▶ ASSIGNED TASK: The lines wanted run from the first one below through the one with "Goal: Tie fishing". Return them exactly.
(DATA IN THIS EXERCISE Opens)
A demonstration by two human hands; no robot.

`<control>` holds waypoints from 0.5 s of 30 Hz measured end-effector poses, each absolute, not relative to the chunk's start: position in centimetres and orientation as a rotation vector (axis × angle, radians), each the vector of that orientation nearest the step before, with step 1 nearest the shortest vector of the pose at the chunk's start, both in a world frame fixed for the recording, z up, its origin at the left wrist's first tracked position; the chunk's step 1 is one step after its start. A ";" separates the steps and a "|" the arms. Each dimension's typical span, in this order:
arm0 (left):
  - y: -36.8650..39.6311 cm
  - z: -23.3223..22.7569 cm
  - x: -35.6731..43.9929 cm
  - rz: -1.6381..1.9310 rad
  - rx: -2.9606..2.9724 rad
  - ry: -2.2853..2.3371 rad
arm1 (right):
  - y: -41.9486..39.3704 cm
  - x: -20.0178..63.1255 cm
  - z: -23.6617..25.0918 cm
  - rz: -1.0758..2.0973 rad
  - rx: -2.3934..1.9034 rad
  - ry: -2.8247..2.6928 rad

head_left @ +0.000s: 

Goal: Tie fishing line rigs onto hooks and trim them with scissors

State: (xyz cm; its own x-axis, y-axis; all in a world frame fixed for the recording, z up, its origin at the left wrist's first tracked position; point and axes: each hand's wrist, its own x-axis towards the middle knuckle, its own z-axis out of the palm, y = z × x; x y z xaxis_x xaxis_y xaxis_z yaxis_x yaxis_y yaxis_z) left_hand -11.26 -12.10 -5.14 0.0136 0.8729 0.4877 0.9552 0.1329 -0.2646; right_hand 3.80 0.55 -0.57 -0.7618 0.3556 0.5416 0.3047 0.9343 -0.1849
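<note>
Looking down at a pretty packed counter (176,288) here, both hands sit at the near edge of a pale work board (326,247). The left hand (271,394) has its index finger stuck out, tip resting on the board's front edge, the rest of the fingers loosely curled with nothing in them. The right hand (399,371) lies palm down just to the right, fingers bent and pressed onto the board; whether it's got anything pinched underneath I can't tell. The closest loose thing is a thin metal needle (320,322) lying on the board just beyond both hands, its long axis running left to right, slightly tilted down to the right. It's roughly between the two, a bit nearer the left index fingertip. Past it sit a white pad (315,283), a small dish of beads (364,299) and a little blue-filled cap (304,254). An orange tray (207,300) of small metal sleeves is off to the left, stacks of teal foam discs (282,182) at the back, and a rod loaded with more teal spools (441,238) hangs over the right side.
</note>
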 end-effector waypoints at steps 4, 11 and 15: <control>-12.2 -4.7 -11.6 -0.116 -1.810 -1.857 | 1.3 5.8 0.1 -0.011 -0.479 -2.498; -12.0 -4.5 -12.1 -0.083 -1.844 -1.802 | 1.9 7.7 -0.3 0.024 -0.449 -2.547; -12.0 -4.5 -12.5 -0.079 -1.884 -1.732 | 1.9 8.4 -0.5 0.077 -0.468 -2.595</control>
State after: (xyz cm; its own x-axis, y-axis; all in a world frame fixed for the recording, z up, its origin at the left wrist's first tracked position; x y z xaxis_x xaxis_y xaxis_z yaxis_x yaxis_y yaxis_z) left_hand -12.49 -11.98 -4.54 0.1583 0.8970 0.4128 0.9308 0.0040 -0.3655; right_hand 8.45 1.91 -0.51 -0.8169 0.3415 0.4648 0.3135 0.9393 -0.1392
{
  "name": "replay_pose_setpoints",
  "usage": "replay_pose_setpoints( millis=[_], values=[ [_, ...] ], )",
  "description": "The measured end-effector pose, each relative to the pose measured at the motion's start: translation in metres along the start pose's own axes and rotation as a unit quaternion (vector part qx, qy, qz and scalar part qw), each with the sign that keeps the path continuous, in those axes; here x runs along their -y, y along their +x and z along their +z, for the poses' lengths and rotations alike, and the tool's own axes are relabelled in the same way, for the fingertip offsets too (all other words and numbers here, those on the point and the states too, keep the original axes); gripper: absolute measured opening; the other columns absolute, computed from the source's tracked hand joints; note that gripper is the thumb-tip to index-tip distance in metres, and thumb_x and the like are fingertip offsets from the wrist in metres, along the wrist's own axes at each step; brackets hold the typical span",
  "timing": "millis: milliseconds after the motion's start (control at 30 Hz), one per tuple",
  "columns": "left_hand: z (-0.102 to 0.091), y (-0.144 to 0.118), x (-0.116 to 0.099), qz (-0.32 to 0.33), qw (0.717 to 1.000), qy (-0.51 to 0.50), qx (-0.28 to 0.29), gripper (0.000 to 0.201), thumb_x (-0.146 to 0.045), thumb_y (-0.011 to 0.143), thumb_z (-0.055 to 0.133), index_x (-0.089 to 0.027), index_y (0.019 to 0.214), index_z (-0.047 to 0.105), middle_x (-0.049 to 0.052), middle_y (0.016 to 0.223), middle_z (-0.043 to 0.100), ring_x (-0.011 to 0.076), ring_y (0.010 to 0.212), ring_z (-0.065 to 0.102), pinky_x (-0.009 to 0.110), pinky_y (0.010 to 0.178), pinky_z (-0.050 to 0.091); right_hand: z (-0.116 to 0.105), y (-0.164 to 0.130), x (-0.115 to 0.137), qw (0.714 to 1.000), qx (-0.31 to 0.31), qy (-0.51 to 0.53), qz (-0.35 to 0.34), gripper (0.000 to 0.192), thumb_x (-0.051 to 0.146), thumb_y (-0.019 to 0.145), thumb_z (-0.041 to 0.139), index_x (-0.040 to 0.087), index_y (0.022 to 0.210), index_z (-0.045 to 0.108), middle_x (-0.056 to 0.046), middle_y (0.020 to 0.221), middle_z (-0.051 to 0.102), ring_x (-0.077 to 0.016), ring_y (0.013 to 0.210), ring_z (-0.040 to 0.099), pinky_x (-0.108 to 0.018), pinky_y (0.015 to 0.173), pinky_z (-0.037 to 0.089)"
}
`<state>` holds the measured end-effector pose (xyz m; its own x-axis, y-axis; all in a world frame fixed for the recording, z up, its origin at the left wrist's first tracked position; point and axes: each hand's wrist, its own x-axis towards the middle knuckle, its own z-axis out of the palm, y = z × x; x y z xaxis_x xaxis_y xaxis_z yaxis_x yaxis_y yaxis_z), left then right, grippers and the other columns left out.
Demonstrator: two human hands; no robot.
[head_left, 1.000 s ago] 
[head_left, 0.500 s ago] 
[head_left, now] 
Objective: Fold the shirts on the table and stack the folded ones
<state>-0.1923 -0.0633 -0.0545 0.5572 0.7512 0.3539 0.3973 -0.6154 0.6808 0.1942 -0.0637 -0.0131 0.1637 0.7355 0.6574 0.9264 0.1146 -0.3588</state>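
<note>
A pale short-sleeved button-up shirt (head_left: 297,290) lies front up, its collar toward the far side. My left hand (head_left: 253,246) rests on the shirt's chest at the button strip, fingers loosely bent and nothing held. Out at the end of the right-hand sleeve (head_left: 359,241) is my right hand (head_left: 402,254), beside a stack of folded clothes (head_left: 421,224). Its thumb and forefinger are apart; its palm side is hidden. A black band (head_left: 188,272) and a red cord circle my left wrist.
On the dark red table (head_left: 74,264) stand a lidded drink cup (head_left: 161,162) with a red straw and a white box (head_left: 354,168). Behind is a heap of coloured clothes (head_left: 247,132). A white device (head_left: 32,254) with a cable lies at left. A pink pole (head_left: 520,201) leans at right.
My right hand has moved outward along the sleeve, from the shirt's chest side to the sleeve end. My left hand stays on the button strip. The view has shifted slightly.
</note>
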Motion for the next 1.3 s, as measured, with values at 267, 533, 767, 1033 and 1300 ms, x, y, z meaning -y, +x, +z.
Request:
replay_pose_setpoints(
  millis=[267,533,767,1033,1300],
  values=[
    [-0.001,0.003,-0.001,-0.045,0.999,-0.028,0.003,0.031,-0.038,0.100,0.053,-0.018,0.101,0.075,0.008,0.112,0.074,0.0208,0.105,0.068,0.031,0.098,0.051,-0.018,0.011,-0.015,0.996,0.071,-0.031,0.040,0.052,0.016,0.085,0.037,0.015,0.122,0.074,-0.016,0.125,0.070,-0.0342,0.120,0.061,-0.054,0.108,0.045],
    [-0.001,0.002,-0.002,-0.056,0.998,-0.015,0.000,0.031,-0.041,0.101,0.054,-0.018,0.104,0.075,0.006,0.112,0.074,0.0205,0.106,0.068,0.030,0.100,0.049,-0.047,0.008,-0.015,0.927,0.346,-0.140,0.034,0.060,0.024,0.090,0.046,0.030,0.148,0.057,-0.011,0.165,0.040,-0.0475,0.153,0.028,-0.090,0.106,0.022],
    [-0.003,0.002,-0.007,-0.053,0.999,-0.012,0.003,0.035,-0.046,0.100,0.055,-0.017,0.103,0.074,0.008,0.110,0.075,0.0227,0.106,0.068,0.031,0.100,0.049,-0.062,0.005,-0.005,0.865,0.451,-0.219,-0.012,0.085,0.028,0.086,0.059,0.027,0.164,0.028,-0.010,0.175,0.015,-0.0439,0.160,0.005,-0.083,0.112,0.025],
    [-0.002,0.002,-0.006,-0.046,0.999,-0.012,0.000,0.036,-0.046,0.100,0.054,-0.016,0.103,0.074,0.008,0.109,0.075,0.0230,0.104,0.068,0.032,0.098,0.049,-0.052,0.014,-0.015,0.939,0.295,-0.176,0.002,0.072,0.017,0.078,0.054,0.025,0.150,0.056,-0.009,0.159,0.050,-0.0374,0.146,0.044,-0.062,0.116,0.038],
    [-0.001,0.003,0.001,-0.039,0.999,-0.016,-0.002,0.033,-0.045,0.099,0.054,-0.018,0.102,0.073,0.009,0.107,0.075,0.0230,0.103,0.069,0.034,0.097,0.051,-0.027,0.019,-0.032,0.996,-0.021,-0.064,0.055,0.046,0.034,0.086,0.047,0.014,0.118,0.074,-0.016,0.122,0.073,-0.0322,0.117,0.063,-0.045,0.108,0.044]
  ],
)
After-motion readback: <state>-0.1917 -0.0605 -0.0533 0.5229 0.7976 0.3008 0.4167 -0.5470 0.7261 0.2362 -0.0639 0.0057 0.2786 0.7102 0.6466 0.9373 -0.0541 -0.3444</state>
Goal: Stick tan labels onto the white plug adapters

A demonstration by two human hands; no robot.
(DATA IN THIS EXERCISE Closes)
▶ ANSWER BOX:
A demonstration by two human hands; no robot.

`<control>` holds waypoints from 0.5 s of 30 Hz measured end-effector poses, each absolute, not relative to the chunk's start: position in centimetres and orientation as a rotation vector (axis × angle, radians), each the vector of that orientation nearest the step before, with step 1 nearest the shortest vector of the pose at the chunk's start, both in a world frame fixed for the recording, z up, its origin at the left wrist's first tracked position; the chunk's step 1 is one step after its start. A ";" separates the steps and a "|" the arms. Each dimension's typical span, in this order:
arm0 (left):
  - y: -36.8650..39.6311 cm
  - z: -23.3223..22.7569 cm
  - x: -35.6731..43.9929 cm
  - rz: -1.6381..1.9310 rad
  - rx: -2.9606..2.9724 rad
  - ry: -2.2853..2.3371 rad
arm1 (right):
  - y: -41.9486..39.3704 cm
  - x: -20.0178..63.1255 cm
  - z: -23.6617..25.0918 cm
  - rz: -1.0758..2.0973 rad
  - rx: -2.3934..1.9034 rad
  - ry: -2.8247..2.6928 rad

head_left @ +0.000s: 

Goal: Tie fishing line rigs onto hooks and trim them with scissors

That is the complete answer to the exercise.